We have institutional buy-in from Microsoft, Google, HuggingFace and others. Essentially, they all came to me when they realised that users values fsspec as part of their work on their respective platforms. (Notice I've never heard anything from AWS) Many contributors have weighed in along the years, and the packages are depend on by a large number of other libraries. I think we can say, that fsspec does a thing well (or well enough), limits its scope to just that functionality, and provides a useful convenience to other developers.

Although I have continued to maintain the repos throughout (with occasional co-admins), I do also want to make new features and totally new things, so sometimes "just maintenance" can definitely be onerous. fsspec continues as a more-or-less solo operation. There are many contributors and a lot of activity, but still no formal governance structure (no council, no numFOCUS affiliation). Anaconda continues to be the biggest financial supporter, by paying my salary.

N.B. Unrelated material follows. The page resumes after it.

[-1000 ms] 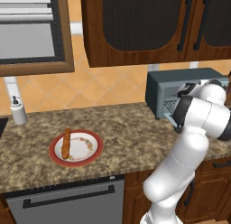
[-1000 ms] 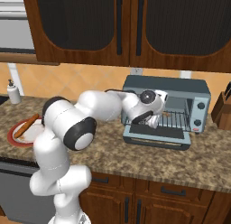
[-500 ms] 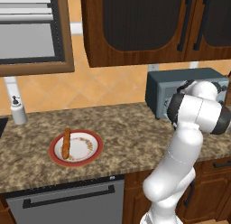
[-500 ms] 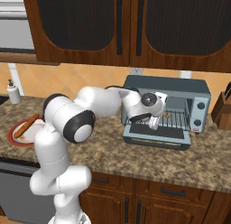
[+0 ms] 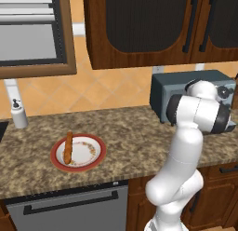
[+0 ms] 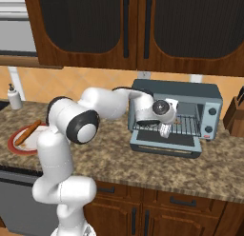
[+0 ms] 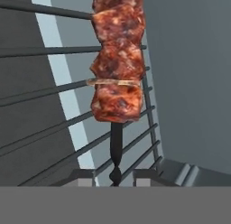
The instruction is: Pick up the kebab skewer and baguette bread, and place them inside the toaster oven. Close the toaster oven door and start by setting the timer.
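The gripper [image 6: 164,131] is nearly closed, pinching the dark handle of the kebab skewer [image 7: 118,65], which lies over the wire rack [image 7: 49,87] inside the toaster oven [image 6: 190,106]. The baguette bread [image 5: 69,146] rests on the plate [image 5: 95,162]. No writing is legible.

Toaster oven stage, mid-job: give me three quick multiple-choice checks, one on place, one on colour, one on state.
1. Where is the baguette bread?
A. on the plate
B. in the oven
C. in the gripper

2. What colour is the plate's rim?
A. blue
B. red
C. green

3. How is the toaster oven door?
A. shut
B. missing
C. folded down open

Key: 1 A, the loaf lies across the plate; 2 B, red ring around a pale centre; 3 C, the toaster oven shows its bare rack, where the gripper holds the kebab skewer.
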You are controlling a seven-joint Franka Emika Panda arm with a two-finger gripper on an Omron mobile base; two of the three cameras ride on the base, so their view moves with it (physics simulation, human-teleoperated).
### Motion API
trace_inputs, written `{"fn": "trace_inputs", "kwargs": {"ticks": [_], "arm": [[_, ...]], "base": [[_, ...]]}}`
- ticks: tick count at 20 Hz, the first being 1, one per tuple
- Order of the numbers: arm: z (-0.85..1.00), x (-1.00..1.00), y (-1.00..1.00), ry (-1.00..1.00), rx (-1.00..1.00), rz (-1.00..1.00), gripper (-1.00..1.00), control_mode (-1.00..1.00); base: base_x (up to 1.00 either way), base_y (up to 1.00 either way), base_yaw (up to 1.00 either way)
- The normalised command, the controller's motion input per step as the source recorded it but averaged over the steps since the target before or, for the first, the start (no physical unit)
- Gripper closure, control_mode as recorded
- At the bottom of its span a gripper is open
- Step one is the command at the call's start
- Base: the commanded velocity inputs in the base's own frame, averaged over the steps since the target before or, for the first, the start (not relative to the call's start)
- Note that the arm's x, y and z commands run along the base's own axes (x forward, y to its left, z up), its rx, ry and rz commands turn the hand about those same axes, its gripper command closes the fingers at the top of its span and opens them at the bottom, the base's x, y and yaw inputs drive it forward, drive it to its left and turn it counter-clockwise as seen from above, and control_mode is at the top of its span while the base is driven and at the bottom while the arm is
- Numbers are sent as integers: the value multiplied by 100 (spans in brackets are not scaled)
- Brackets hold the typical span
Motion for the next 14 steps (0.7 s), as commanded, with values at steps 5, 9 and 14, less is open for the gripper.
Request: {"fn": "trace_inputs", "kwargs": {"ticks": [5,9,14], "arm": [[0,0,-1,0,-5,3,-100,-100],[0,0,-2,0,-5,2,-100,-100],[0,0,0,0,-6,1,-100,-100]], "base": [[0,0,0],[0,0,0],[0,0,0]]}}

It seems that storage, as a theme, is having a bit of a moment right now. Some of this is squarely pushing fsspec forward (such as the gcsfs work with Google, mentioned above), some of it broadening the possibilities (such as s3files) and some inbetween (such as huggingface buckets). I am at a loss as to why this is happening now, but it's fun to see!

Thoughts

Ten years is a long time to be running a project! I had not anticipated the reach that fsspec would have and perhaps I would have made different choices if I had. I am proud of the usage and community that fsspec fits into, and this is already a good run for a tool meant as a decent convenience for others.